=== WHAT TO WORK ON ===
In the material below, how many lines include the word "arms"? Write only the number.
⟨
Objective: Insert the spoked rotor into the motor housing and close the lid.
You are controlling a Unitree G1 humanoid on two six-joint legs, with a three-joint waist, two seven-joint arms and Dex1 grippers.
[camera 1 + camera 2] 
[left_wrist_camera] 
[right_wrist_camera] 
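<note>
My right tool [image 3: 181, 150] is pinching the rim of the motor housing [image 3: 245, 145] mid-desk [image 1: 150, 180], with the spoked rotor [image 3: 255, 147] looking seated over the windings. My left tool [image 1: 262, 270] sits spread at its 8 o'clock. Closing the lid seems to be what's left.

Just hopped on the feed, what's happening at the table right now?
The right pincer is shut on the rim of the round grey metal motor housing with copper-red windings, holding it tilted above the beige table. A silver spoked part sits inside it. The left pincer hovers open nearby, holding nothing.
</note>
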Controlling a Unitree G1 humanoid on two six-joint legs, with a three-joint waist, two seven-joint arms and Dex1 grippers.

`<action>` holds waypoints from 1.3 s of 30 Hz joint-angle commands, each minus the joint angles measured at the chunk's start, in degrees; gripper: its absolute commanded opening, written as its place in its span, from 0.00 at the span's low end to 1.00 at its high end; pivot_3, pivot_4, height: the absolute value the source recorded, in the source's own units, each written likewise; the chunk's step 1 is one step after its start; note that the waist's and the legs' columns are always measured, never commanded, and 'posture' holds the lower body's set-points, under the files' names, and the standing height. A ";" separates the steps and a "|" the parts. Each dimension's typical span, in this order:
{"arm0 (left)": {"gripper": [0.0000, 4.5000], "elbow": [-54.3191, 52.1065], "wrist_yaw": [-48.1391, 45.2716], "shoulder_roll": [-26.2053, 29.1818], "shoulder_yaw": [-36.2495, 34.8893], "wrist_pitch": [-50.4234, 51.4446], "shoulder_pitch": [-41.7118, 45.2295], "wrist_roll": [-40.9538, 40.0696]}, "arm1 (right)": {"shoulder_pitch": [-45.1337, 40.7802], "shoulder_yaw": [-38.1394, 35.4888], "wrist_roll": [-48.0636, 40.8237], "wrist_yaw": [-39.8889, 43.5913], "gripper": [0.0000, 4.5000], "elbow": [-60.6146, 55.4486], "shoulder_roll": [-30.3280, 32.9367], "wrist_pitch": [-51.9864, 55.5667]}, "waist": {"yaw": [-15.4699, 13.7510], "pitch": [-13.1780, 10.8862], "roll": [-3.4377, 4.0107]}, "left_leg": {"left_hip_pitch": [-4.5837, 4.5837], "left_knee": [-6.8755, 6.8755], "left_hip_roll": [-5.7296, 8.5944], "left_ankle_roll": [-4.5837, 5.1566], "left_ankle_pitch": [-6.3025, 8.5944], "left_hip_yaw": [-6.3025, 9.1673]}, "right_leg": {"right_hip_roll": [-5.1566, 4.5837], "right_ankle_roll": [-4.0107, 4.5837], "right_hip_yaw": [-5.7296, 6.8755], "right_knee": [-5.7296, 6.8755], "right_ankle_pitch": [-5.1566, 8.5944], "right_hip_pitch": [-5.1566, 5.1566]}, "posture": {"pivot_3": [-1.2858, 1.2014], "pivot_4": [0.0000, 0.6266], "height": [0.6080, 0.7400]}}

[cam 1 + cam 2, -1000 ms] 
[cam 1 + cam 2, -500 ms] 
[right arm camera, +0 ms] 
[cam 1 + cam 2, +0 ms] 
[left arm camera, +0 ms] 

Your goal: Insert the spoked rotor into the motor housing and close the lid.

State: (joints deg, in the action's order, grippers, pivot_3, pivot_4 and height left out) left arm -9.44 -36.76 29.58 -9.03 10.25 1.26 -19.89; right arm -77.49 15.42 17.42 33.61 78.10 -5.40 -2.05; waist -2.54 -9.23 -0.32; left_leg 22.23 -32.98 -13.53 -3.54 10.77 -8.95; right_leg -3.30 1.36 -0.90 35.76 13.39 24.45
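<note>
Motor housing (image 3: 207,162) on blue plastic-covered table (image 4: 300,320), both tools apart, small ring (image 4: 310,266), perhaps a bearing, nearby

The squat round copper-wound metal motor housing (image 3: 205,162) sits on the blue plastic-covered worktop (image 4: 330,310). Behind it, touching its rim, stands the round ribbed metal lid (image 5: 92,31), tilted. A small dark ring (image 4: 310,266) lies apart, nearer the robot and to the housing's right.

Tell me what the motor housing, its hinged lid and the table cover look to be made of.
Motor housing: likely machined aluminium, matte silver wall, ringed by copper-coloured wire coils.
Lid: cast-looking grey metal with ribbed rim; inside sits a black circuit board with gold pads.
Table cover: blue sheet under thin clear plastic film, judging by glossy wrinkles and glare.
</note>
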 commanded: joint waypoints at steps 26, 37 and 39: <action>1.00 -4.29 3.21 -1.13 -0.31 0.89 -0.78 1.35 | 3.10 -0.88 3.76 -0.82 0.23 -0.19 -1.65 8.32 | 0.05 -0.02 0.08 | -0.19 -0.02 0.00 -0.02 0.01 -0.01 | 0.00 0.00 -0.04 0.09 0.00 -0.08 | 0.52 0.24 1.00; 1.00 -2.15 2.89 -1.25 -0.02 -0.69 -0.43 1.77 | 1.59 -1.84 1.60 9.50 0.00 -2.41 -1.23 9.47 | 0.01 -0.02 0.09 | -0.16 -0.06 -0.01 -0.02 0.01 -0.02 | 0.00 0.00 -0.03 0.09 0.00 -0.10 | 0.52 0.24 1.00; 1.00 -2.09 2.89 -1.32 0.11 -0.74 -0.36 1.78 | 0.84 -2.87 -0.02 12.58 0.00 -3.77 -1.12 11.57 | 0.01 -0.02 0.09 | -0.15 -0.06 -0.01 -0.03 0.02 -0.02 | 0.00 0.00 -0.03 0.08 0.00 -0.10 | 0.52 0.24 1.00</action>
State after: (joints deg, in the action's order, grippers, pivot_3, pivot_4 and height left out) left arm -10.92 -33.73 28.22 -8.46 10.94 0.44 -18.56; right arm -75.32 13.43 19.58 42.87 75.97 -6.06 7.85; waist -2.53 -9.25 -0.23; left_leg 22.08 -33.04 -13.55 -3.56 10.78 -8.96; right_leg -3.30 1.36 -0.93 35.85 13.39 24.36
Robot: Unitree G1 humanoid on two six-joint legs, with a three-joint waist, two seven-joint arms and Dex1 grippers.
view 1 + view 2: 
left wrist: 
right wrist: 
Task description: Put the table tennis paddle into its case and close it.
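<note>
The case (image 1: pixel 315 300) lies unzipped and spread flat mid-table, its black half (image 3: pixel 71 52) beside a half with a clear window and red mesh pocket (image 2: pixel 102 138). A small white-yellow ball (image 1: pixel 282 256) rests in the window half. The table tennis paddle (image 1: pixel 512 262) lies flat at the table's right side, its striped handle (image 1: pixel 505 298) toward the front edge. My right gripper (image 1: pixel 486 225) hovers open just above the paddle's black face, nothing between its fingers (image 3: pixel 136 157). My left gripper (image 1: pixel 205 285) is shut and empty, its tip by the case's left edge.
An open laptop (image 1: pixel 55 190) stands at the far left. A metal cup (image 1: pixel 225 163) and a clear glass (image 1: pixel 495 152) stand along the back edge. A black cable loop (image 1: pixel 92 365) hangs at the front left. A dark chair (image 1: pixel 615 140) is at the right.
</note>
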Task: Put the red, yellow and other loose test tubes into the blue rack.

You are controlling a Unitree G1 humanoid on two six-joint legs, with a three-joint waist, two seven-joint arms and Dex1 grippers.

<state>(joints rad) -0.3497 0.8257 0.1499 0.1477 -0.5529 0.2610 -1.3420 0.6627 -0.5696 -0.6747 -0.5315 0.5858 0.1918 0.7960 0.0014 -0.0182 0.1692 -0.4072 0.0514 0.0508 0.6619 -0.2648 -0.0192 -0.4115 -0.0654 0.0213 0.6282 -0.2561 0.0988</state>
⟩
=== EXERCISE RESULT ===
4